◆ EXERCISE AIM ◆
Pictures excluded, return the lines below from the first through the line holding "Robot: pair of".

---+---

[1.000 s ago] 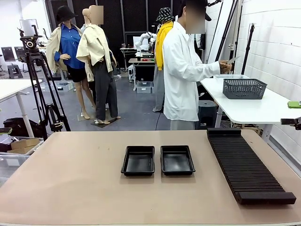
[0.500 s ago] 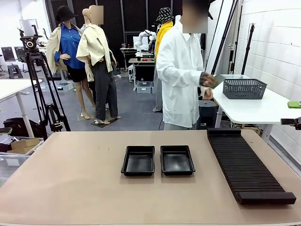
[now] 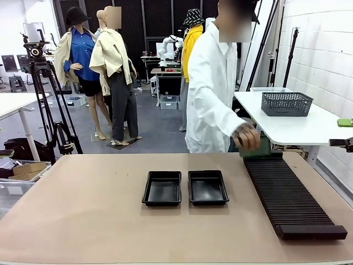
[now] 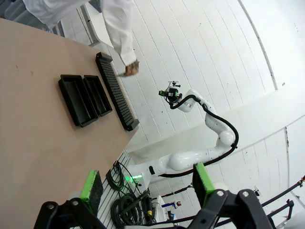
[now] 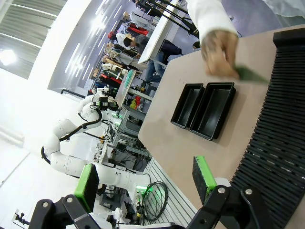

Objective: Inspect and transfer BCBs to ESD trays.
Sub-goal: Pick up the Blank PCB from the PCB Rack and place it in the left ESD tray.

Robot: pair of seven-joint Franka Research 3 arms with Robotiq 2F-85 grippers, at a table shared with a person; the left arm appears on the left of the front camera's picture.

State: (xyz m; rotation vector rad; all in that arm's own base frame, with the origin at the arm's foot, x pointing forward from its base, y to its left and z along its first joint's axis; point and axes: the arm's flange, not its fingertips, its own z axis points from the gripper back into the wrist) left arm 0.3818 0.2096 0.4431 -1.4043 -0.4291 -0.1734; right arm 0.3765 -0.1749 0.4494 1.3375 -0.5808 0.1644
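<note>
Wrist views show the left arm's jaws and the right arm's jaws spread wide, grasping nothing. On the tan tabletop (image 3: 83, 204), a shallow glossy black plastic tray (image 3: 162, 188) and its twin tray (image 3: 207, 187) lie side by side at the middle, with a long black ribbed rack (image 3: 289, 196) to their right. At the rack's far end, a white-sleeved person's hand (image 3: 246, 137) holds a thin green rectangular circuit board (image 3: 261, 148), well apart from both trays.
</note>
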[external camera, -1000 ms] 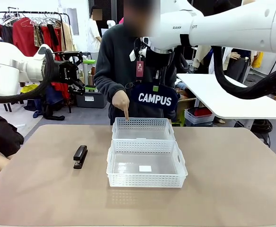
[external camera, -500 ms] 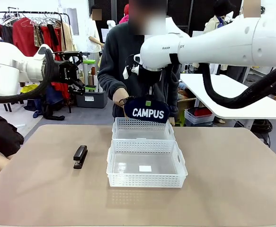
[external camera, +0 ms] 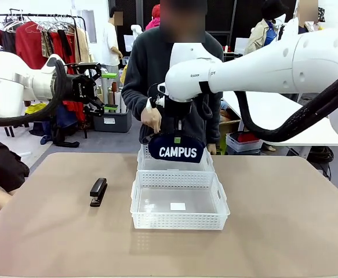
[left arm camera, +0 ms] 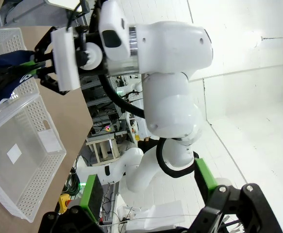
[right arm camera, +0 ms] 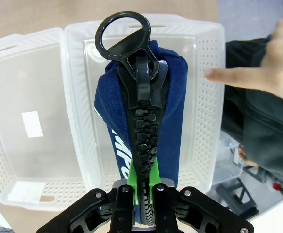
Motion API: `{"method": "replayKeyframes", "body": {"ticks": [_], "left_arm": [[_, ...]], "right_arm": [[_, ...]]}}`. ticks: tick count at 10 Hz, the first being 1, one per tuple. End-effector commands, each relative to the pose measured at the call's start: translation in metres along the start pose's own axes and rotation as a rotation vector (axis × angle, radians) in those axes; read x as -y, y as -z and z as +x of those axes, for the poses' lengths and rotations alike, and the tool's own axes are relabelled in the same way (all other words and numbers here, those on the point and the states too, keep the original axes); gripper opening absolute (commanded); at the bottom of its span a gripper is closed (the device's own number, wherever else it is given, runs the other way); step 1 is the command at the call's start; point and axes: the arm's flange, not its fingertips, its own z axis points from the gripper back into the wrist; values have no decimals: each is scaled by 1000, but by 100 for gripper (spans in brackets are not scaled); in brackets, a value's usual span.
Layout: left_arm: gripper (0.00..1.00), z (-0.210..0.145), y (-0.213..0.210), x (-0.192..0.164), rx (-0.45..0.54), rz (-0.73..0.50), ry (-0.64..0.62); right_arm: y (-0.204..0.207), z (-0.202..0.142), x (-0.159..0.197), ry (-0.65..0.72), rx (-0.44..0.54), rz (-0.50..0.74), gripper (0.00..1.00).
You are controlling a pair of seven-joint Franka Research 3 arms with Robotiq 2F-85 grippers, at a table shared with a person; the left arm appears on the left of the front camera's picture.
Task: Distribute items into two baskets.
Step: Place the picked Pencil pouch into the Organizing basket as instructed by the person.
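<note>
My right gripper (external camera: 177, 132) is shut on the top of the navy "CAMPUS" pouch (external camera: 177, 152), which hangs just above the far basket (external camera: 208, 164). In the right wrist view the pouch (right arm camera: 173, 116) hangs zip-up from the gripper (right arm camera: 143, 191), over that basket (right arm camera: 207, 121). The near basket (external camera: 179, 221) with its white label touches the far one and holds nothing. The black stapler (external camera: 98, 191) lies on the table left of the baskets. My left gripper (external camera: 97, 87) is raised at the far left, open and holding nothing, its jaws (left arm camera: 148, 194) wide apart.
A person stands behind the far basket, one hand (external camera: 151, 119) beside the pouch with a finger (right arm camera: 238, 77) pointing toward that basket. The tan table (external camera: 284, 220) is bare to the right and in front. A white table (external camera: 273, 119) stands beyond at right.
My right arm has carried the pouch down and slightly left, from chest height to just above the far basket. The person's hand has lifted off the basket's rim. The left arm has stayed still.
</note>
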Motion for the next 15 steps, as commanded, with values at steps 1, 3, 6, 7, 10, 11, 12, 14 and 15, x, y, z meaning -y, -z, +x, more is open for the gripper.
{"method": "replayKeyframes", "body": {"ticks": [1, 3, 6, 7, 10, 11, 12, 14, 15], "left_arm": [[100, 0, 0, 2, 1, -1, 3], [100, 0, 0, 2, 1, -1, 3], [100, 0, 0, 2, 1, -1, 3], [100, 0, 0, 2, 1, -1, 3], [100, 0, 0, 2, 1, -1, 3], [100, 0, 0, 2, 1, -1, 3], [100, 0, 0, 2, 1, -1, 3], [100, 0, 0, 2, 1, -1, 3], [100, 0, 0, 2, 1, -1, 3]], "right_arm": [[12, 1, -3, -61, -38, -38, 0], [31, 0, -2, -61, -100, -55, 0], [50, -2, 7, -28, -127, -78, 0], [57, -1, 9, -13, -127, -74, 0], [69, 3, 14, 18, -105, -51, 0], [71, 3, 14, 16, -105, -45, 0], [74, 5, 14, 17, -103, -35, 0], [75, 5, 14, 30, -73, -11, 35], [73, 5, 14, 34, -62, -11, 54]]}}
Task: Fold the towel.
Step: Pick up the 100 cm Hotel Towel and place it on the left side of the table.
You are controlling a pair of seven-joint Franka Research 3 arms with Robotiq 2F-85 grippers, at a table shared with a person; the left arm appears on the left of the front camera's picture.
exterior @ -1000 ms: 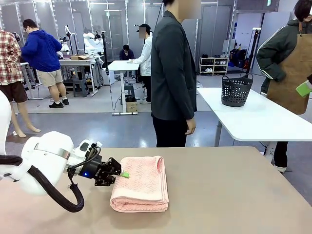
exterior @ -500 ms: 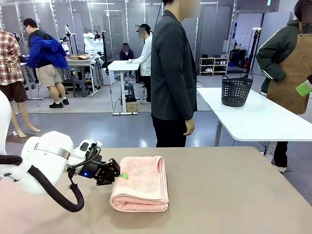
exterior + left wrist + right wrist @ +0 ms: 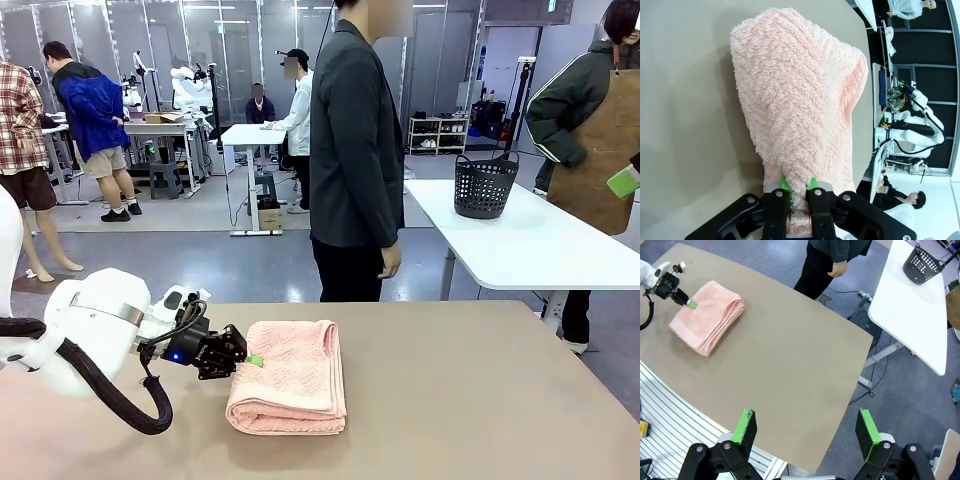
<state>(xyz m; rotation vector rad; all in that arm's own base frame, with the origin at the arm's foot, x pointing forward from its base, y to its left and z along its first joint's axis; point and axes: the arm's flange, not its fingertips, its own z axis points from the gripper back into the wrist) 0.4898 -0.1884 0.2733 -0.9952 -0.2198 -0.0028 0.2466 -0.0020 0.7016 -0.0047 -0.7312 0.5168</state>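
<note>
From the front, the towel [image 3: 288, 377] lies folded into a thick pad on the tan table [image 3: 470, 390], left of its middle and toward the near edge, its rounded fold facing the near side. The left gripper [image 3: 252, 361] comes in from the left and pinches the towel's left edge, green pads pressed into the terry. A person in a dark jacket [image 3: 355, 150] stands at the far side. In the left wrist view the left gripper [image 3: 798, 190] has its fingers [image 3: 785, 184] nearly together, nipping a ridge of the towel [image 3: 800, 100], which stretches away over the table [image 3: 685, 100]. In the right wrist view the right gripper [image 3: 808, 432] hangs high above the table [image 3: 790, 365], jaws spread wide and holding nothing; the towel [image 3: 707, 315] lies far left, with the left gripper [image 3: 690, 304] at its far-left edge.
</note>
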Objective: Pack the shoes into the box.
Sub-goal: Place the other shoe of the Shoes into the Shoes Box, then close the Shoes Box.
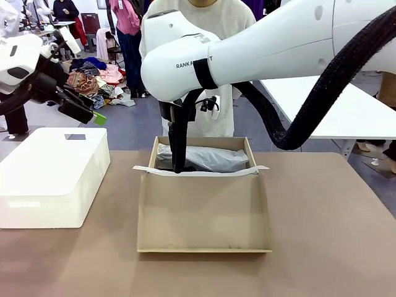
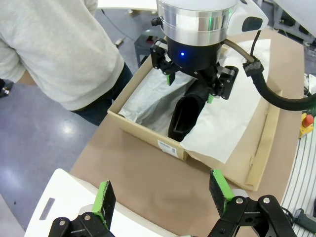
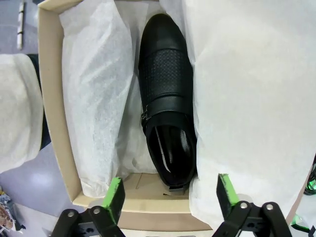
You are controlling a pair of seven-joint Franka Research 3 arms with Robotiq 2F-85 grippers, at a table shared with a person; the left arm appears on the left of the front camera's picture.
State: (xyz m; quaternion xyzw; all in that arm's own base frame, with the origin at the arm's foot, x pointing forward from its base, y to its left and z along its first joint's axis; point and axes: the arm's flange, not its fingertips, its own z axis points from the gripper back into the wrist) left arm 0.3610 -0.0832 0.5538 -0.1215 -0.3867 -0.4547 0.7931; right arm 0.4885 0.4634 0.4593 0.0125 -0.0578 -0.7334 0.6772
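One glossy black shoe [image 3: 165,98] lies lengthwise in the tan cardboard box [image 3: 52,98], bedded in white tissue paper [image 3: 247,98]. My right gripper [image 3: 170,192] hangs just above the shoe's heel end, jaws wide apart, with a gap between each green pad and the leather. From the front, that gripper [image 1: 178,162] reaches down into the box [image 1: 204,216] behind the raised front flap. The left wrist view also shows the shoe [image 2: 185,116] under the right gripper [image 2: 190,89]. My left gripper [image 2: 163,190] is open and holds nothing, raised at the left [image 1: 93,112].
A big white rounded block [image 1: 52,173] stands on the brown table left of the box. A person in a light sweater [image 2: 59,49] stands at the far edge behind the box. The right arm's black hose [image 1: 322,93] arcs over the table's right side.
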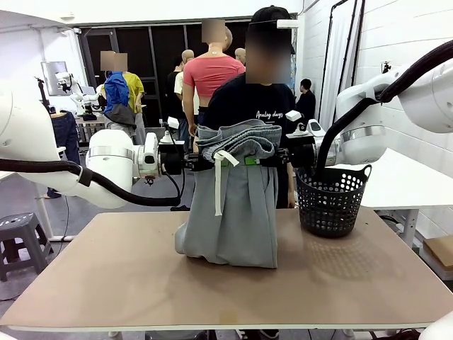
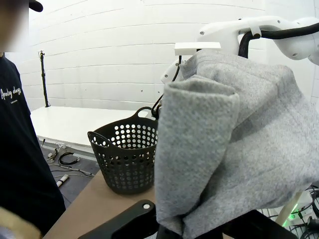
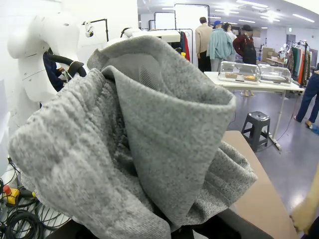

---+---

◆ SOLUTION FOR THIS EXERCISE ◆
[1.000 s ago] 
[0.500 s ago] 
[now] 
[now] 
[now] 

Objective: Inspect and transfer BCBs to ESD trays.
Sub-goal: Pick up the Blank PCB from the PCB Rack and place it in the left ESD tray.

Robot: pair of seven-joint Franka Research 3 arms with Robotiq 2F-85 grippers, at a table shared with a person; the left arm appears on the left of the front camera's picture.

This output contains the full answer.